EXERCISE:
Exact copy, no pictures: return only the lines below from the line with "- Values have" up to and including the line with "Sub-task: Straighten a".

(Records from a collection)
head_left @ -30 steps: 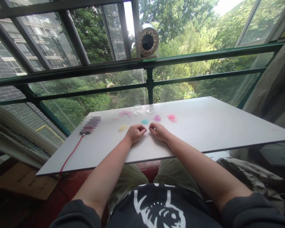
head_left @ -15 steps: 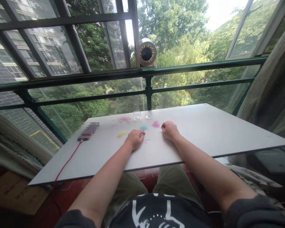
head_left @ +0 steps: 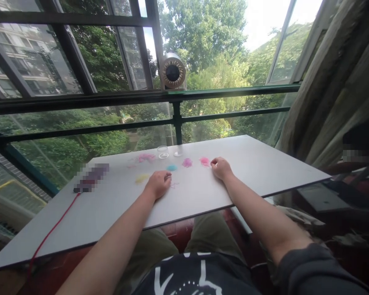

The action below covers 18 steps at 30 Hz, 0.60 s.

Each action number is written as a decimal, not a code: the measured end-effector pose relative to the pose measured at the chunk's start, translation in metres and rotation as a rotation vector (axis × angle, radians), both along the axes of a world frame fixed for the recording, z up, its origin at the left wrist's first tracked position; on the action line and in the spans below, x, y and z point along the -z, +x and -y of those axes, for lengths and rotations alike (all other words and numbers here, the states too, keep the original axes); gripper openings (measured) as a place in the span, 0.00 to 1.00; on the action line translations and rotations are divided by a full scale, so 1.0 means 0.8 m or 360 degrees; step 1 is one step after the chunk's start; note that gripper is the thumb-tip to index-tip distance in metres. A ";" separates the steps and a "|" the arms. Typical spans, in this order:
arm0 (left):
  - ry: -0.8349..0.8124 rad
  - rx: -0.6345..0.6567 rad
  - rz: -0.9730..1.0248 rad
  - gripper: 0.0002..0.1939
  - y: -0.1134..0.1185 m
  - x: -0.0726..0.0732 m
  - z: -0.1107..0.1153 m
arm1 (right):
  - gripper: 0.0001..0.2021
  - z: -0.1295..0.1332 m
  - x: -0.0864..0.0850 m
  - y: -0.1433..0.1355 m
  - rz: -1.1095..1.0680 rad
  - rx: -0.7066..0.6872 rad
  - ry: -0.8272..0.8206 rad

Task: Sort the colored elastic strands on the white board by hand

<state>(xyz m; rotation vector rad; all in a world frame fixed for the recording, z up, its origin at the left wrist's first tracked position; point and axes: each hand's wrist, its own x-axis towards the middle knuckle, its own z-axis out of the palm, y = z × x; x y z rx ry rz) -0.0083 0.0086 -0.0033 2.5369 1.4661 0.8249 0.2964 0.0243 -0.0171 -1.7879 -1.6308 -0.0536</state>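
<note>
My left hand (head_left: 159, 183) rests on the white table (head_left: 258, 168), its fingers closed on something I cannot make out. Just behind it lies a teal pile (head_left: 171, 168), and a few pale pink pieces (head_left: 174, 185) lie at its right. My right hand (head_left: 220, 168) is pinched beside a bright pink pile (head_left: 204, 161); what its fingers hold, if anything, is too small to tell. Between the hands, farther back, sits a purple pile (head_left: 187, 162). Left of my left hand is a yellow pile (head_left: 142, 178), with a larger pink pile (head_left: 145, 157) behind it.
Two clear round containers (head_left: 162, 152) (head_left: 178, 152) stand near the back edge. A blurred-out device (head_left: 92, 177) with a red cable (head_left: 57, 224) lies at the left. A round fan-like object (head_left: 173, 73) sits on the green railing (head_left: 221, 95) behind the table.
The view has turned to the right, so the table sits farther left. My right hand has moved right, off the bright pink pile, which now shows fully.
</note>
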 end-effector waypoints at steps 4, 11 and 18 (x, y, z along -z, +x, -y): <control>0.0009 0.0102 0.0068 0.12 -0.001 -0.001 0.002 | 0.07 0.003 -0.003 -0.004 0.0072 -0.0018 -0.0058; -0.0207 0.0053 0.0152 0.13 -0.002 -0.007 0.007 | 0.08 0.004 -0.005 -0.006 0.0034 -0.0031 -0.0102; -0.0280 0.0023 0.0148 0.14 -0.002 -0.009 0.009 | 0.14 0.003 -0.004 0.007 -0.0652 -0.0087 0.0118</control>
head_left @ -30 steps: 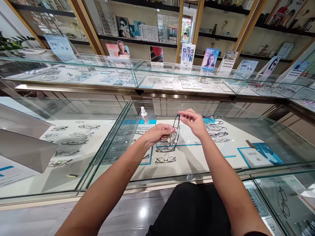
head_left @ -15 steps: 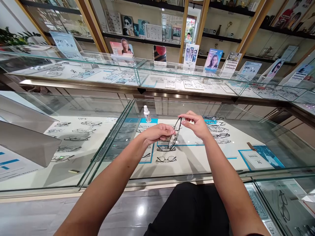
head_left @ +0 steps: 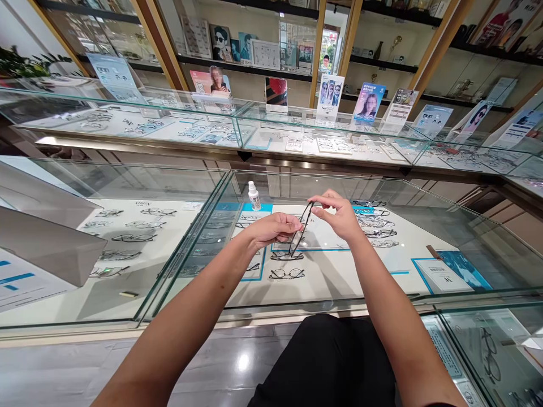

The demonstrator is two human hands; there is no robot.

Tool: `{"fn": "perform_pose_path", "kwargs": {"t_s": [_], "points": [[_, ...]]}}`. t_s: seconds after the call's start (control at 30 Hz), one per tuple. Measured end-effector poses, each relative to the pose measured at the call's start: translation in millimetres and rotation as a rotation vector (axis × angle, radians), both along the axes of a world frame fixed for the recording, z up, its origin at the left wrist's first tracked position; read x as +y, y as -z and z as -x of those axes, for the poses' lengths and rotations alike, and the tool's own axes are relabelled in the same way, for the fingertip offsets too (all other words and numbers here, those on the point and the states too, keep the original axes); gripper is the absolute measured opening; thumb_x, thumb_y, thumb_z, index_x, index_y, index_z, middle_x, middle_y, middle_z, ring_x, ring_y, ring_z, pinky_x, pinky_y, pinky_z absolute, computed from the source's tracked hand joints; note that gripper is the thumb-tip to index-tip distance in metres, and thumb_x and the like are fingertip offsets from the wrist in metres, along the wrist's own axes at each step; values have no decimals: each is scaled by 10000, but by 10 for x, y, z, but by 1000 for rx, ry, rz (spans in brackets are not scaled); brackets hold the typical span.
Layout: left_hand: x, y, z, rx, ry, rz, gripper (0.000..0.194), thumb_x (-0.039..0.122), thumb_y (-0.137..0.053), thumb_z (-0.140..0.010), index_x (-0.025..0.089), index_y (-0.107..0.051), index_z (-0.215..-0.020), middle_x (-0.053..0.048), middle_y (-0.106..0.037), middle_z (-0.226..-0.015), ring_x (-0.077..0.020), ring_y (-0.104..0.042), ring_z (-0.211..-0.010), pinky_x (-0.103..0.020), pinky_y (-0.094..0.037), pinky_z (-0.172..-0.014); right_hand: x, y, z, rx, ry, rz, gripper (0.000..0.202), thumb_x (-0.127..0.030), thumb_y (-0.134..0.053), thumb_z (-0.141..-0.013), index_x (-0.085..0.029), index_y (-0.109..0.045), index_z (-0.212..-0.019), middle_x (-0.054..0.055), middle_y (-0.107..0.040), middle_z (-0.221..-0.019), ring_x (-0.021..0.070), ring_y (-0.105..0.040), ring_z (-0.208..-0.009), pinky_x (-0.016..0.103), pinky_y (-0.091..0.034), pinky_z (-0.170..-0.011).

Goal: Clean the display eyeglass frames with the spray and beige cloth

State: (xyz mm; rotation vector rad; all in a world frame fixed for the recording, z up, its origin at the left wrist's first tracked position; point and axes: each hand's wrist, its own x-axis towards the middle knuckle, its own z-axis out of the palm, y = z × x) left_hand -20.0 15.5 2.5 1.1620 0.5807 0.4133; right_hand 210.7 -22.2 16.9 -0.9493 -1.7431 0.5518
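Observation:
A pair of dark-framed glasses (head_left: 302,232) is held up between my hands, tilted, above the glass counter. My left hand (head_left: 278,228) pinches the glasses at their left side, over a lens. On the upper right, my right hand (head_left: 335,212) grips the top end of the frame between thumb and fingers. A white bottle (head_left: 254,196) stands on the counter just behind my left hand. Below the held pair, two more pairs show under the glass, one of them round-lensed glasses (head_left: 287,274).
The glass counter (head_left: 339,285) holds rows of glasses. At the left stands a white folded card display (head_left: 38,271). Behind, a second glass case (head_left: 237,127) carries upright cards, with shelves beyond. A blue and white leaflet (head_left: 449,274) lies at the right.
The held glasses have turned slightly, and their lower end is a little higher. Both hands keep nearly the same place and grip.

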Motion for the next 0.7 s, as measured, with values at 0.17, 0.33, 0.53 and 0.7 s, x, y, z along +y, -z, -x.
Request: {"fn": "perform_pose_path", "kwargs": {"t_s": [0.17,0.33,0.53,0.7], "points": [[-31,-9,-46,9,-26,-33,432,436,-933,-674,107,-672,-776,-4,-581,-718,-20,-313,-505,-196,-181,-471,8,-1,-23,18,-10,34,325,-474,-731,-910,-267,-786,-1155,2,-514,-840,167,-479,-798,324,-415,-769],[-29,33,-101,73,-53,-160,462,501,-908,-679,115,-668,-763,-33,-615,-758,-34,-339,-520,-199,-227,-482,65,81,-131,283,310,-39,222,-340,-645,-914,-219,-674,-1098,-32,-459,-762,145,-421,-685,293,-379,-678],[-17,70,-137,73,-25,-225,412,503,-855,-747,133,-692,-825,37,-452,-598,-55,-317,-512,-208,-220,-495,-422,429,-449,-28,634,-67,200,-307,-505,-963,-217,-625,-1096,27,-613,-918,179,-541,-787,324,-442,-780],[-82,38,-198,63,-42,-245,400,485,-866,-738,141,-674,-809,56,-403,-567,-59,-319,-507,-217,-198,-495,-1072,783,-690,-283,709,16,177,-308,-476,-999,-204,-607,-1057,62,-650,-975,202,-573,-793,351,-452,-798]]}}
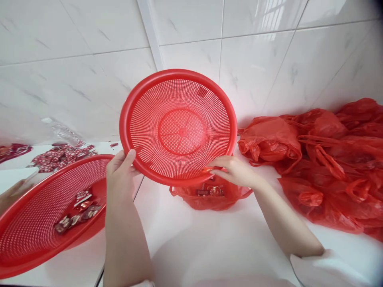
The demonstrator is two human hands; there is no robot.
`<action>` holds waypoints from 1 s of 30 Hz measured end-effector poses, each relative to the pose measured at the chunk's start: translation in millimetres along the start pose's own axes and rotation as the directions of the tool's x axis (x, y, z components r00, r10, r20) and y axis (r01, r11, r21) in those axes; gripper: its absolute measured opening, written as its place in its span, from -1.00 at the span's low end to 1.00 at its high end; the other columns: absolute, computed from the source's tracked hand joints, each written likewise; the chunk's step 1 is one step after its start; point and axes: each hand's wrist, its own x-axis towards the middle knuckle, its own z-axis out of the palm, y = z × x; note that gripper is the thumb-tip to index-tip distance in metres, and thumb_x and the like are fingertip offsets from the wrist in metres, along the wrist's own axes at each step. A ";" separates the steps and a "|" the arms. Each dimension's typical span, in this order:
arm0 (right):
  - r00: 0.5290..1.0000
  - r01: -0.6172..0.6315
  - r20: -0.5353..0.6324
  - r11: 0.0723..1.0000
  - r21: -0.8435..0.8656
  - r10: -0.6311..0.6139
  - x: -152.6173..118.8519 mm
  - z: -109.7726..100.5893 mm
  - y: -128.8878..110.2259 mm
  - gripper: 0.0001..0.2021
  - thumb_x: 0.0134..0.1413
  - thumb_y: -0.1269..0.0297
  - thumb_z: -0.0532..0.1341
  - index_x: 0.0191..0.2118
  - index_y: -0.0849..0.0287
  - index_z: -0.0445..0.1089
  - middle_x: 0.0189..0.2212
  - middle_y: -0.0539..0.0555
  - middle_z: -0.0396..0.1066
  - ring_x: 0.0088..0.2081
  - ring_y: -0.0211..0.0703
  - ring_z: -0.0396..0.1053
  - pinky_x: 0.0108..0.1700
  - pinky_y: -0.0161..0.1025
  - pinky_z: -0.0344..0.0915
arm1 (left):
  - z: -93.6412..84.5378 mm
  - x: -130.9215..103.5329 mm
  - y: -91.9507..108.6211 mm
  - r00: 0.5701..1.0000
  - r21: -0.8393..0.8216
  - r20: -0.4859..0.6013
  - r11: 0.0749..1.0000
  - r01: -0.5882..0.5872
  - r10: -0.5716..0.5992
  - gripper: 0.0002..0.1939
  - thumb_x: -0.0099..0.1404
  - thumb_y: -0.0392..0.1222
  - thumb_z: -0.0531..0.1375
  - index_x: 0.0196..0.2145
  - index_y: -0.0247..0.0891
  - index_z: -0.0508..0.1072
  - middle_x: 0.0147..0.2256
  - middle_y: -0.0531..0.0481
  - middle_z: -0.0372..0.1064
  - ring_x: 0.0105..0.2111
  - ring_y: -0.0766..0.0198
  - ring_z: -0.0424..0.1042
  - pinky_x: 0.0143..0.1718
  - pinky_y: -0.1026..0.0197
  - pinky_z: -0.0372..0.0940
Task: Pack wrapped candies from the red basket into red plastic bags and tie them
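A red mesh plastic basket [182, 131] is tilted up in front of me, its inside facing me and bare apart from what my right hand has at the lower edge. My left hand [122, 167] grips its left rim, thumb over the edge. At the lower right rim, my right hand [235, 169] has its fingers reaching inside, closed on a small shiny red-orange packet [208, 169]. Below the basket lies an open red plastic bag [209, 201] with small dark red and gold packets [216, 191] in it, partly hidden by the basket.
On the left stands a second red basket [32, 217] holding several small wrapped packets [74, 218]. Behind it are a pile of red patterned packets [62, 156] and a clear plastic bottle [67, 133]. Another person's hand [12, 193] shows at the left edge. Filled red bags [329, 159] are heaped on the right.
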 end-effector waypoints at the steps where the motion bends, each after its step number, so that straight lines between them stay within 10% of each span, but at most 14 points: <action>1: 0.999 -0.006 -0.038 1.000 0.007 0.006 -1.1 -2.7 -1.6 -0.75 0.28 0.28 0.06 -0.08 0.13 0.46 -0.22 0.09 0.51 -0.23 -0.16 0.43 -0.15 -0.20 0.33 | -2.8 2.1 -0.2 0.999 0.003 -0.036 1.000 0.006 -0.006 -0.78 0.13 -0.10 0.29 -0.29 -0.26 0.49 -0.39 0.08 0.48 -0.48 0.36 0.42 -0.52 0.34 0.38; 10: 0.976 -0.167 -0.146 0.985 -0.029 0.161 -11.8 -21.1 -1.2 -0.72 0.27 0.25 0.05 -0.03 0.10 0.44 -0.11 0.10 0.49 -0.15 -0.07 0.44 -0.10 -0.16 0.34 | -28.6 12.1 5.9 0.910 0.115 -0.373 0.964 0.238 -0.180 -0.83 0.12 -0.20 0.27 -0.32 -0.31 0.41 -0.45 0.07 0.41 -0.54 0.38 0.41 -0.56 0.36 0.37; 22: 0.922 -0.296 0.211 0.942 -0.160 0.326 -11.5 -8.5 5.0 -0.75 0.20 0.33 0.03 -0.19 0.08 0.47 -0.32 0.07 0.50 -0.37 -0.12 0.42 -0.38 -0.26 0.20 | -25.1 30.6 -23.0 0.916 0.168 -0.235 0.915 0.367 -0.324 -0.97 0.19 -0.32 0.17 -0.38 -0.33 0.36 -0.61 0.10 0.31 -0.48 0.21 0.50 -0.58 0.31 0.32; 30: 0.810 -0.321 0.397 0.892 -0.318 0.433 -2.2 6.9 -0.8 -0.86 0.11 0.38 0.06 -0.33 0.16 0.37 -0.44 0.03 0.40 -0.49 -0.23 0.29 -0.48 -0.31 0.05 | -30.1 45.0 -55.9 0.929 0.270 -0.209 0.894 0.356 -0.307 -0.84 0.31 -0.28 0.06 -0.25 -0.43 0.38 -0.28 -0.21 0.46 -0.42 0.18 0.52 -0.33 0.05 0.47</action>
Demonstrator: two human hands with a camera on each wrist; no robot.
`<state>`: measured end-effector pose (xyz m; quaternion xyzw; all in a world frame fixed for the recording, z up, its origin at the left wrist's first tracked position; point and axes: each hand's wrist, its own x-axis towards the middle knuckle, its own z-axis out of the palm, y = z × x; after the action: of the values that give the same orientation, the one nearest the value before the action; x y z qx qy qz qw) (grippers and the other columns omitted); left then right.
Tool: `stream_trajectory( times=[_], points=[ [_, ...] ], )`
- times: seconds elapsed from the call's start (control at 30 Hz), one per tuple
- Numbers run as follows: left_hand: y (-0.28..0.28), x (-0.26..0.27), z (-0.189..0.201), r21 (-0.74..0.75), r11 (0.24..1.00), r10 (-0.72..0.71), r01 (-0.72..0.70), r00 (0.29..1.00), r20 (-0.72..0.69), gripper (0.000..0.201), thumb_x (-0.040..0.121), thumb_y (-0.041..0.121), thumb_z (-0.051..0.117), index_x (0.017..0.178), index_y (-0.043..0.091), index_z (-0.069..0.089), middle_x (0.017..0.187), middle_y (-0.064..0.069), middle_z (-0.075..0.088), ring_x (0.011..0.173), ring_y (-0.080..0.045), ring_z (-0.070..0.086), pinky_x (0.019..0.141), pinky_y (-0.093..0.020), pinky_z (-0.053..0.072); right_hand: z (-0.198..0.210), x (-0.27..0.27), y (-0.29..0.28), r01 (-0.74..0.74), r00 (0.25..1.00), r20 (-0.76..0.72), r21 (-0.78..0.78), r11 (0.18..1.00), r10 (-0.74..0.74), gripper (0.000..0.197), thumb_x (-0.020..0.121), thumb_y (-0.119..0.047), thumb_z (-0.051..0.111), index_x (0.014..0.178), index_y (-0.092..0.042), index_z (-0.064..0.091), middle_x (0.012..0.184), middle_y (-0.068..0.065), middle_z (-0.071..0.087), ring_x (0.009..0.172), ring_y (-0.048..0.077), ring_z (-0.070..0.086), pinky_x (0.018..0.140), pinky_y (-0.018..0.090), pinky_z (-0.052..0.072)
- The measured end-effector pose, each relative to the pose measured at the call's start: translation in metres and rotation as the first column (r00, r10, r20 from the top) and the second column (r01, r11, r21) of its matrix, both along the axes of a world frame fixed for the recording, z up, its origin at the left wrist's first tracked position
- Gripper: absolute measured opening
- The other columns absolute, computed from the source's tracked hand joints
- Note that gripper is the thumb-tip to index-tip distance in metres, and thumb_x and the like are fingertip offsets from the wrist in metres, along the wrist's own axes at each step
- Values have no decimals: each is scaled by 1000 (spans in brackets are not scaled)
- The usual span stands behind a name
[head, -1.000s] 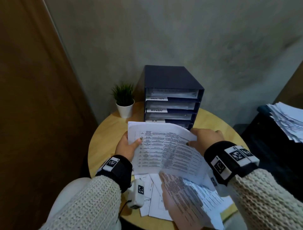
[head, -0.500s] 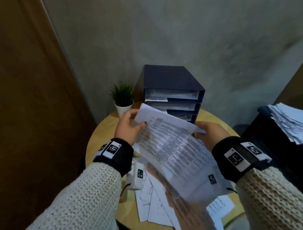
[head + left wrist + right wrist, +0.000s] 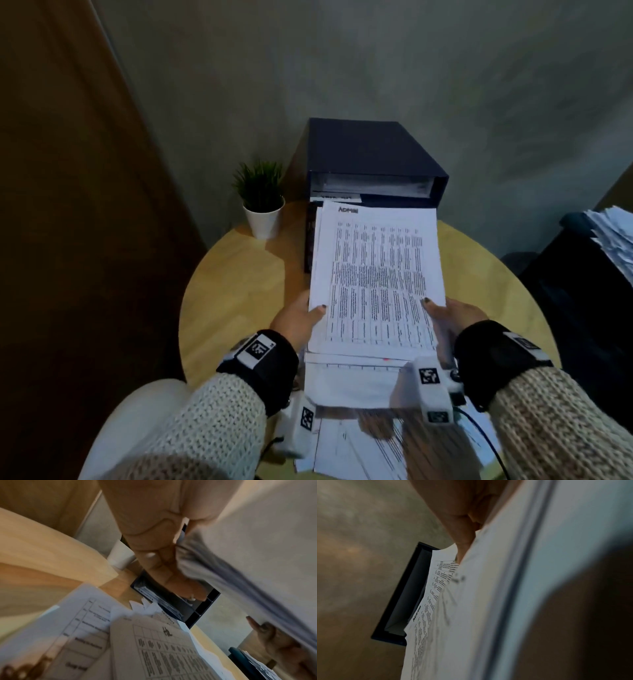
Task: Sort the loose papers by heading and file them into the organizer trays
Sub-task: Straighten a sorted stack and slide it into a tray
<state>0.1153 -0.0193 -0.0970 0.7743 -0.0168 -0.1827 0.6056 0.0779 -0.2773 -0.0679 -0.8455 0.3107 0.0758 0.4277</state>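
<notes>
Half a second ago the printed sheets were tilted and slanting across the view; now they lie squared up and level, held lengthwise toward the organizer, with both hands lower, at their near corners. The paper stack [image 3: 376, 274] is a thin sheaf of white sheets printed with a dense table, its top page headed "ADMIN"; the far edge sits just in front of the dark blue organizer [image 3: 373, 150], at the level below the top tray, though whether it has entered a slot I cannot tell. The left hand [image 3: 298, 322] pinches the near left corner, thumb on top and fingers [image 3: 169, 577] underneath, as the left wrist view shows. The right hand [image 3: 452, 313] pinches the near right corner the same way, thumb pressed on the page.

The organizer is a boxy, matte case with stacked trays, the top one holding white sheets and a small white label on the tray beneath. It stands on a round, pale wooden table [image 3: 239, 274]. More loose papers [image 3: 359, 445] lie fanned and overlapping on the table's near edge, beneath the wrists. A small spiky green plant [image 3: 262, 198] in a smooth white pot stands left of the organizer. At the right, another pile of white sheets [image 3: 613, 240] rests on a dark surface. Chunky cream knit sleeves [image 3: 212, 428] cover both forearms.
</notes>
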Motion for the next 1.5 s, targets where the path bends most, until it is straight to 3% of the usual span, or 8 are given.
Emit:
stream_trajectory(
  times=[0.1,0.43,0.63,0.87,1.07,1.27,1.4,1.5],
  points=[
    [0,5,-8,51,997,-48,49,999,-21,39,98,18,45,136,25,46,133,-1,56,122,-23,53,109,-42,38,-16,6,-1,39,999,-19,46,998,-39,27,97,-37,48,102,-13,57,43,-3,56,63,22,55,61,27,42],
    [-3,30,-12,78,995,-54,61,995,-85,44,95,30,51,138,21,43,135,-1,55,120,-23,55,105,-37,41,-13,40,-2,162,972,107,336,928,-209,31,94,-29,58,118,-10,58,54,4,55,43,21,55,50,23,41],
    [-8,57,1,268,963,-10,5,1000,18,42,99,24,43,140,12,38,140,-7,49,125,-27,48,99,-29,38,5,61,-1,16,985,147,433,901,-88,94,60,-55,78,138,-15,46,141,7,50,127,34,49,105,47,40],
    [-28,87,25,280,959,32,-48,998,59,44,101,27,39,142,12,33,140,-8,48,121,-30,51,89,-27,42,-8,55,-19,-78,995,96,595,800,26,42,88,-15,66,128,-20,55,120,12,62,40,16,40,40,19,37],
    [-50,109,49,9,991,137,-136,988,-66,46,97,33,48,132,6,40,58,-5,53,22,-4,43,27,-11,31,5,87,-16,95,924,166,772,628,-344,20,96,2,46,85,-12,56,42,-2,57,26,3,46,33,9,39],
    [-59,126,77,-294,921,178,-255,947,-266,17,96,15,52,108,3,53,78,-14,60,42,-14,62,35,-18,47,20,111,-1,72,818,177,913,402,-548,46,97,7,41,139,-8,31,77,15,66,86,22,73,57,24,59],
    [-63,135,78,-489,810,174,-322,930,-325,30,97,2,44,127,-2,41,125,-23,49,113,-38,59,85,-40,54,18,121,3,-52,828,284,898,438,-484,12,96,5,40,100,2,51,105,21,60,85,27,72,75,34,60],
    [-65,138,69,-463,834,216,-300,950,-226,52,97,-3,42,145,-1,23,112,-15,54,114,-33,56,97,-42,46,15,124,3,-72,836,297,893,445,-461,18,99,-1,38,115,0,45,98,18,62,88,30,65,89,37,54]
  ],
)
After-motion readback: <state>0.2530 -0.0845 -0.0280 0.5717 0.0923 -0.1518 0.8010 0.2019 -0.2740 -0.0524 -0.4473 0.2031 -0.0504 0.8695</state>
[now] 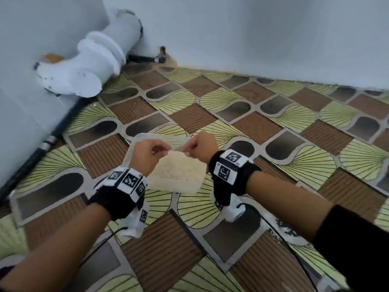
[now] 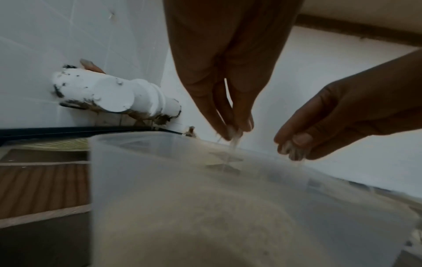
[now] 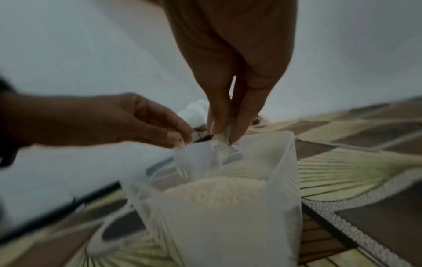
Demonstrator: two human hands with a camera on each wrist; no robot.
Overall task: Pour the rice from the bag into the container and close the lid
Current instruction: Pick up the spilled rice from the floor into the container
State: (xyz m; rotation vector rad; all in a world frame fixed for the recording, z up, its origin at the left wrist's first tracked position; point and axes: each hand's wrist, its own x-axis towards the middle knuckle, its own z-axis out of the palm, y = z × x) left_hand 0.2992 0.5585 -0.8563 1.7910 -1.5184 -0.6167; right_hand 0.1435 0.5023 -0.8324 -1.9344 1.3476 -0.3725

SOLUTION FOR THIS TASK:
- Values have no decimals: each is scaled by 1000 (spans in brackets are not scaled)
- The usual span stands behind a name
[head, -1.000s] 
[head, -0.500s] 
[head + left wrist + right wrist, +0.000s] 
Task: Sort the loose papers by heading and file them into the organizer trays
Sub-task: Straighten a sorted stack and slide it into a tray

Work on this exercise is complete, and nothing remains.